▶ _What to do_
Leaving nothing out, print each line of the material exactly.

━━ Recorded data

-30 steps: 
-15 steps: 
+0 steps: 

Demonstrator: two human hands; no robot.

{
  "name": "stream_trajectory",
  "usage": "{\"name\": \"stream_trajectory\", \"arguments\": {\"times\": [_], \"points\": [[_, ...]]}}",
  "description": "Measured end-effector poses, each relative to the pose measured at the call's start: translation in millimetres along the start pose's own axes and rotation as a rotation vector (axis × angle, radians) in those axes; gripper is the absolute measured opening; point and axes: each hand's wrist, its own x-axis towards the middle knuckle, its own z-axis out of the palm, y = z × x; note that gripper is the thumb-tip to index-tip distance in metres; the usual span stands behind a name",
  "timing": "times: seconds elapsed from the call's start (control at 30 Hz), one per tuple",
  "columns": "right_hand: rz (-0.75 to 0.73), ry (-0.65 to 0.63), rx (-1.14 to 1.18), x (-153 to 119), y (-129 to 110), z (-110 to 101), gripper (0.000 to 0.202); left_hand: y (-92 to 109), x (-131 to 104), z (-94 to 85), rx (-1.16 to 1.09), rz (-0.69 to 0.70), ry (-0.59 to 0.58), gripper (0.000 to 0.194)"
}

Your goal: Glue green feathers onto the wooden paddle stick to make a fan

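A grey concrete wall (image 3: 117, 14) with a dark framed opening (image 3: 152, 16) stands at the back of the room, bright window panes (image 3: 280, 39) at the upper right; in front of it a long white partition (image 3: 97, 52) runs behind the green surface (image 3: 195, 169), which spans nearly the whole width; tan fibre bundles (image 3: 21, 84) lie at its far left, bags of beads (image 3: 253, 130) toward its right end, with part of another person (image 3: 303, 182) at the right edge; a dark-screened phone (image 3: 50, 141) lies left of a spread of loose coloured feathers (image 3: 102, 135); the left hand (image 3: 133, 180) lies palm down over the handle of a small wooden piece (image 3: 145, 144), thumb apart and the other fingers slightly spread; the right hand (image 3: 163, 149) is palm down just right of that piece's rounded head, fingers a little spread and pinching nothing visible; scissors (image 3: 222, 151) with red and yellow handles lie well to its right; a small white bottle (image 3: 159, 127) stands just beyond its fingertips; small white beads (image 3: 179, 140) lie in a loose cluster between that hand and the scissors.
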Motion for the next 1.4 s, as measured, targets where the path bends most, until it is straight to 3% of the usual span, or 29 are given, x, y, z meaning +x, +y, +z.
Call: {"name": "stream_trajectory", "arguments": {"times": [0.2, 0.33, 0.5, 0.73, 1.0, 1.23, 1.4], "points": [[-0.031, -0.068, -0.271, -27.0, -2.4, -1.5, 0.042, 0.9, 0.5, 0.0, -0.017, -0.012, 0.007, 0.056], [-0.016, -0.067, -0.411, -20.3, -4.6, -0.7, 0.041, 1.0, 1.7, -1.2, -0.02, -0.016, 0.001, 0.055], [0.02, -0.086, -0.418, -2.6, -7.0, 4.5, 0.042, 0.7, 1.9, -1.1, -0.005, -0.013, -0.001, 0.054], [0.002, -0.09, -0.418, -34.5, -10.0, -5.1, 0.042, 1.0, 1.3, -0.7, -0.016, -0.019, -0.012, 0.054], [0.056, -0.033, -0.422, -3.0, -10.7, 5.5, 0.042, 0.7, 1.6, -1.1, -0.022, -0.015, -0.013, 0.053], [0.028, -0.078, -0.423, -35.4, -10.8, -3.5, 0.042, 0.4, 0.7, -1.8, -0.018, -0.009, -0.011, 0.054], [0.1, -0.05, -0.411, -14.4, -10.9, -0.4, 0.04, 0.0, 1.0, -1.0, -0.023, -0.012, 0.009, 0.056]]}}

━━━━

▶ _Solution below_
-30 steps: 
-15 steps: 
+0 steps: 

Demonstrator: two human hands; no robot.

{
  "name": "stream_trajectory",
  "usage": "{\"name\": \"stream_trajectory\", \"arguments\": {\"times\": [_], \"points\": [[_, ...]]}}",
  "description": "Measured end-effector poses, each relative to the pose measured at the call's start: translation in millimetres along the start pose's own axes and rotation as a rotation vector (axis × angle, radians) in those axes; gripper is the absolute measured opening; point and axes: each hand's wrist, its own x-axis towards the middle knuckle, its own z-axis out of the palm, y = z × x; note that gripper is the thumb-tip to index-tip distance in metres; the usual span stands behind a name",
  "timing": "times: seconds elapsed from the call's start (control at 30 Hz), one per tuple",
  "columns": "right_hand: rz (-0.75 to 0.73), ry (-0.65 to 0.63), rx (-1.14 to 1.18), x (-153 to 119), y (-129 to 110), z (-110 to 101), gripper (0.000 to 0.202); left_hand: y (-92 to 109), x (-131 to 104), z (-94 to 85), rx (-1.16 to 1.09), rz (-0.69 to 0.70), ry (-0.59 to 0.58), gripper (0.000 to 0.194)"
}

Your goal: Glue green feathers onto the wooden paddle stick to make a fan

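A grey concrete wall (image 3: 117, 14) with a dark framed opening (image 3: 152, 16) stands at the back of the room, bright window panes (image 3: 280, 39) at the upper right; in front of it a long white partition (image 3: 97, 52) runs behind the green surface (image 3: 195, 169), which spans nearly the whole width; tan fibre bundles (image 3: 21, 84) lie at its far left, bags of beads (image 3: 253, 130) toward its right end, with part of another person (image 3: 303, 182) at the right edge; a dark-screened phone (image 3: 50, 141) lies left of a spread of loose coloured feathers (image 3: 102, 135); the left hand (image 3: 133, 180) lies palm down over the handle of a small wooden piece (image 3: 145, 144), thumb apart and the other fingers slightly spread; the right hand (image 3: 163, 149) is palm down just right of that piece's rounded head, fingers a little spread and pinching nothing visible; scissors (image 3: 222, 151) with red and yellow handles lie well to its right; a small white bottle (image 3: 159, 127) stands just beyond its fingertips; small white beads (image 3: 179, 140) lie in a loose cluster between that hand and the scissors.
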Motion for the next 1.4 s, as measured, targets where the path bends most, until it is straight to 3% of the usual span, or 29 are given, x, y, z meaning +x, +y, +z.
Call: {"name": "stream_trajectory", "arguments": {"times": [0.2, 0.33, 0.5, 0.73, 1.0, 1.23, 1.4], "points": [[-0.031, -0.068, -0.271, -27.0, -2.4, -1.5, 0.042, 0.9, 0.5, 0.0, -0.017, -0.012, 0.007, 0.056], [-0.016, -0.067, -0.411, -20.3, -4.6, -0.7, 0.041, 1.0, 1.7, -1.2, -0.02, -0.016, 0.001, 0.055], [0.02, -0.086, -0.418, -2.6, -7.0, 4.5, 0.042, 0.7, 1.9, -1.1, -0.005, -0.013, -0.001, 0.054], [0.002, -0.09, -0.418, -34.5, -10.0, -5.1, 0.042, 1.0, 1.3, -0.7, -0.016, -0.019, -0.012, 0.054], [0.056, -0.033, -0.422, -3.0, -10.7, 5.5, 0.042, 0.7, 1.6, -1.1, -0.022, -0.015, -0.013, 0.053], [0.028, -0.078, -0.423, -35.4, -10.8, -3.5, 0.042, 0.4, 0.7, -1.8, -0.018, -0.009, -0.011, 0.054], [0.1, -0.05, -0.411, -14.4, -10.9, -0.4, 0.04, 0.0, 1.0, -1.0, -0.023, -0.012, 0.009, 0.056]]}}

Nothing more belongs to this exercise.